Much like the State concludes in section 5.3 of the National Program, there is a practical necessity for collaboration between legal systems and civil society in designing remedies that compel implementation of non-repetition remedies.69 In the 1999 Guidelines for Participation of Civil Society Organizations in OAS Activities (Guidelines), civil society organizations are “understood to mean any national or international institution, organization, or entity made up of natural or juridical persons of a nongovernmental nature.”70 The Guidelines discuss a tradition of OAS cooperation with civil society organizations (that) is based on the significant contributions these organizations can make to OAS work, since they can contribute knowledge and additional information to decision-making processes, raise new issues and concerns that will subsequently be addressed by the OAS, lend expert advice in their areas of expertise, and contribute to consensus-building in many spheres.71

The duty of civil society in the process of human rights litigation has been to inform the Commission and Court about the human rights violation, and the context within which it occurred. While the Commission and Court incorporate contextual information given by civil society organizations into their work, the place for civil society to enter the discussion during the remedy design stage of a case is limited. If, for instance, representatives from civil society had played a greater role in formulating the provision above, to “measure progress with the implementation of the National Program for the Prevention and Attention of Domestic, Sexual, and Violence Against Women,” the word “measure” may have taken on more meaning.72 For example, section 6.8.1 of the National Program has the objective of identifying and quantifying underlying social, cultural, and economic factors that contribute to violence against women, with specific emphasis on health care. However, implementation of this provision cannot be achieved, let alone measured, without the cooperation of civil society members. There are organizations working in the region that focus on women’s health rights that would be well-suited to collaborate with the State in designing education programs for both the healthcare sector and the public education system.73 The most effective way for the Commission and Court to then monitor compliance with the National Program, and subsequently provision 12(1), would be to include in the remedy the requirement for the State to submit reports that outline cooperation efforts initiated by the relationships forged with members of civil society.

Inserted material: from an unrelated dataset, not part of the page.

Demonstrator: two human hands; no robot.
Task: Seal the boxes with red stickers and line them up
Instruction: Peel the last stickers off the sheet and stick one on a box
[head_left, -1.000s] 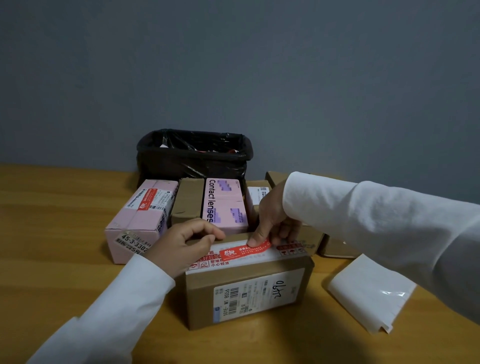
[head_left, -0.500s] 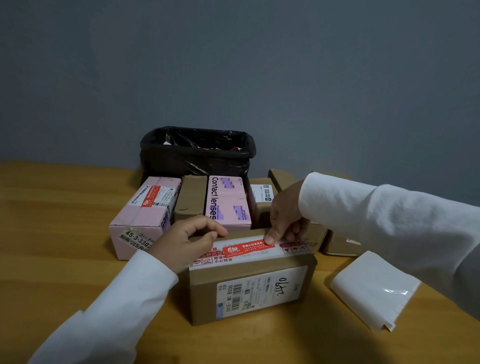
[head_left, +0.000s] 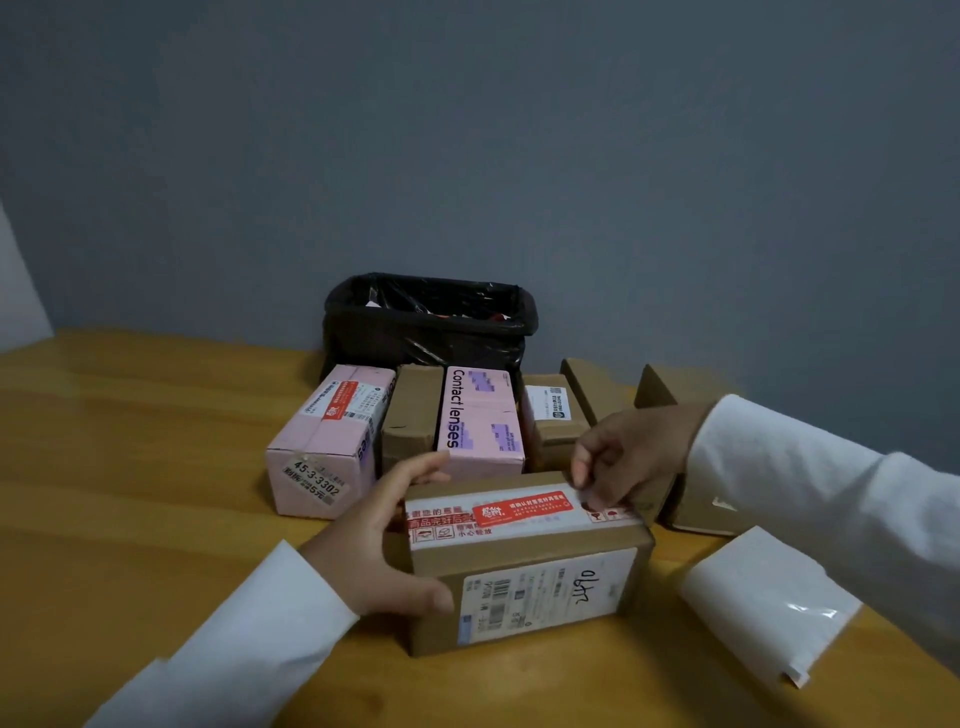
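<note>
— Since a moment ago the left hand (head_left: 379, 535) has slid from the top of the brown cardboard box with the white shipping label (head_left: 524, 561) down onto its left end, and the right hand (head_left: 623, 457) has travelled along to the right end of the long red sticker (head_left: 524, 508).

— So this one is nearly sealed?

— I'd say so. Start with the big picture: behind that cardboard box, on the wooden table (head_left: 130, 457), stands a row of boxes. The pink box with a small red sticker on its lid (head_left: 332, 436) is behind it to the left, then a plain brown carton (head_left: 410, 415), then the pink "Contact lenses" box (head_left: 480, 415). I can't make out red stickers on those two, or on the brown cartons further right.

— And the hands?

— Left hand grips the box's left end, thumb on the near face, fingers curled over the top edge. Right hand's fingers are bent, the tips pressing the sticker's right end onto the lid; whether they pinch anything I can't tell.

— What's left?

— My guess: finish smoothing this sticker, push the box into the row, then seal whatever behind it is bare. The white backing sheet (head_left: 763, 597) lies just right of the box, and the black-lined bin (head_left: 426, 322) sits behind the row.
</note>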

Conclusion: What does a winning case look like?

A winning reproductive rights case in the Inter-American System is one that includes non-repetition remedies that are designed with measurable implementation as a primary goal. As has been argued in this article, insufficient state implementation of non-repetition remedies is in part attributable to ineffective remedy design. In accepting this claim, it is then imperative to design remedies that have the intention of not only protecting and promoting women’s reproductive rights, but also fulfilling them. The most promising way to develop effective remedies is to foster further collaboration between the Commission and Court and civil society. While the contributions by civil society members to the advancement of case law before the Commission and Court cannot be underestimated, there is a much greater role for their participation in designing remedies. Women’s reproductive rights organizations are familiar with the challenges that women face in accessing their rights, and have a level of expertise from which the Inter-American System can greatly benefit. However, in order for civil society to play a larger role in the development of non-repetition remedies, there must be a greater effort on their part to join that discussion. As much as the Commission and Court would benefit from incorporating the knowledge of civil society in the design and supervision of remedies, members of civil society have a responsibility to advocate for their inclusion.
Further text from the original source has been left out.